▶ _Exercise aim_: Only text belongs in your copy of the listing below; reproduce it exactly and leave out the pictures.

□ □ □ □ □ □ □

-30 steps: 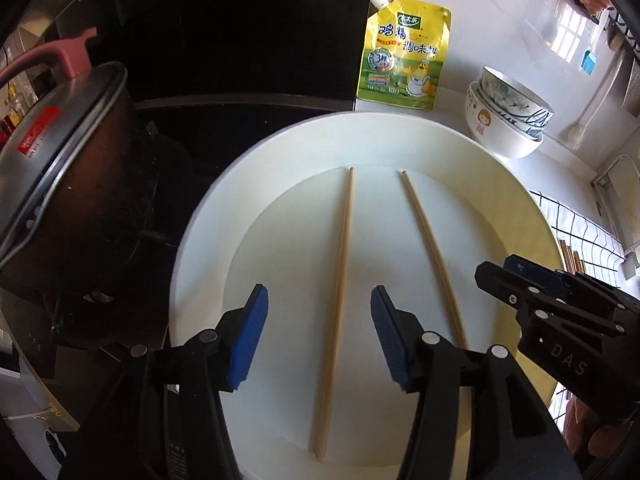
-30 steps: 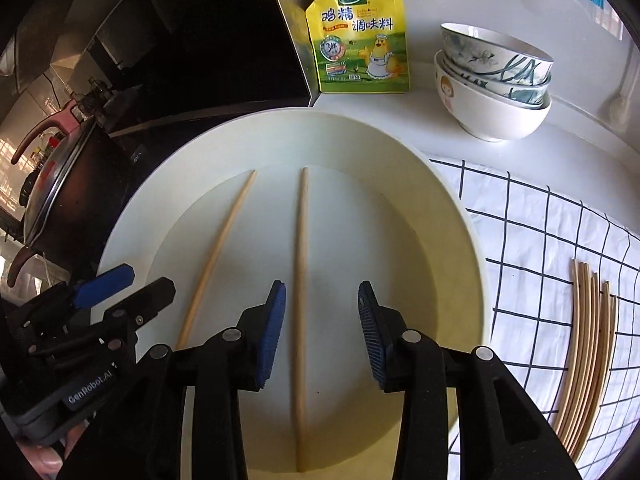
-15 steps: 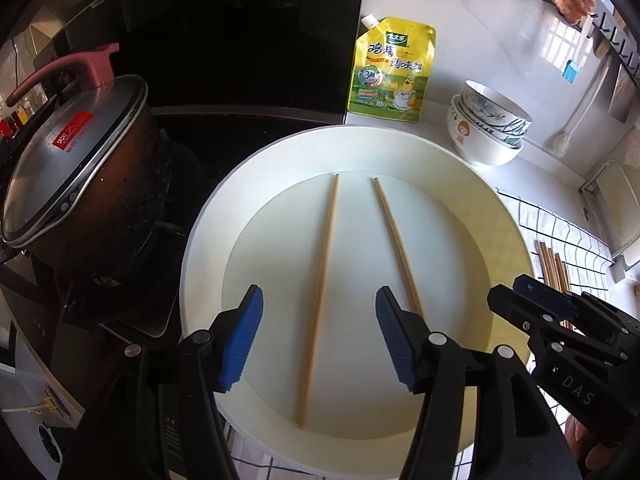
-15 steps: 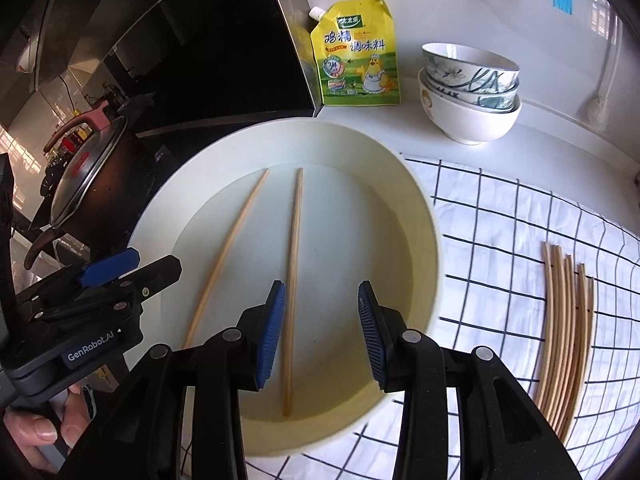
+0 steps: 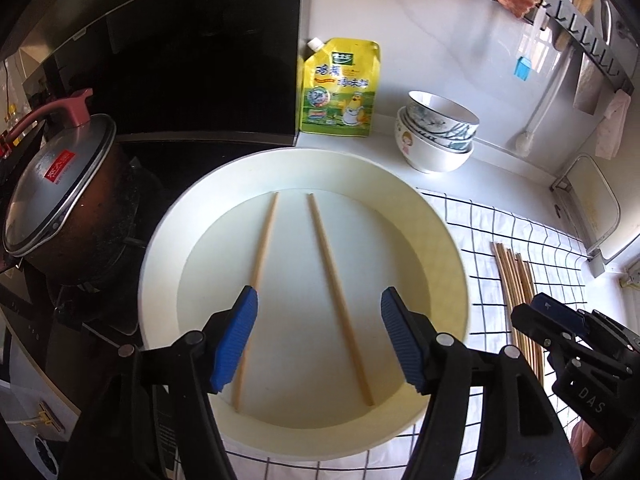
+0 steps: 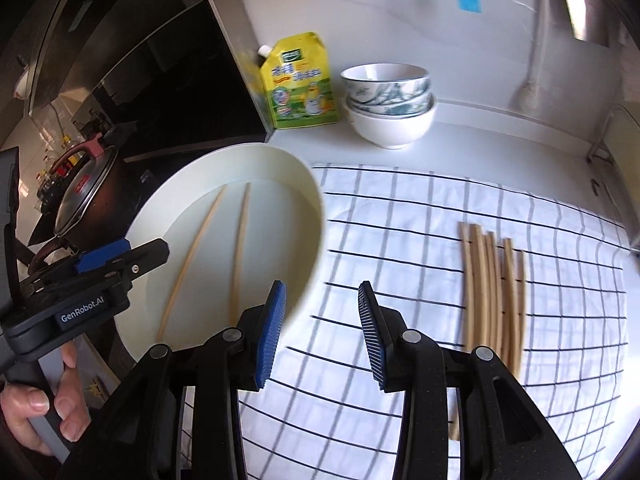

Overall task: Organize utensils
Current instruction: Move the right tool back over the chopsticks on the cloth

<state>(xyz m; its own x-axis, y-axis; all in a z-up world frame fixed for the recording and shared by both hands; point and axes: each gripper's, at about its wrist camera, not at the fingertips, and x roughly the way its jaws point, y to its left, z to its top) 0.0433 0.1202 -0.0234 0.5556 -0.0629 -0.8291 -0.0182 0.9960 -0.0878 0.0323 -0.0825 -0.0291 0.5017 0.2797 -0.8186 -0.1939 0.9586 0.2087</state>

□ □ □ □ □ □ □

▶ _Answer section_:
-30 steps: 
-30 steps: 
-15 steps: 
-15 steps: 
+0 steps: 
+0 steps: 

Overall task: Organize utensils
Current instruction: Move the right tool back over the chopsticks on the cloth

<state>(xyz m; its own x-axis, y-axis; all in a z-up world frame fixed for the recording and shared by both hands; point and axes: each gripper's, at about its wrist camera, not at the fingertips, and x roughly the way its jaws point, y to its left, z to its top) 0.0433 0.1202 -0.0234 0.5556 -0.0629 -0.8291 -0.0182 0.9960 -0.0878 0.0323 -0.0825 -0.0291 0.5017 0.2797 -0.8186 -0.1939 0.9586 0.2087</state>

There is nothing more to the exercise.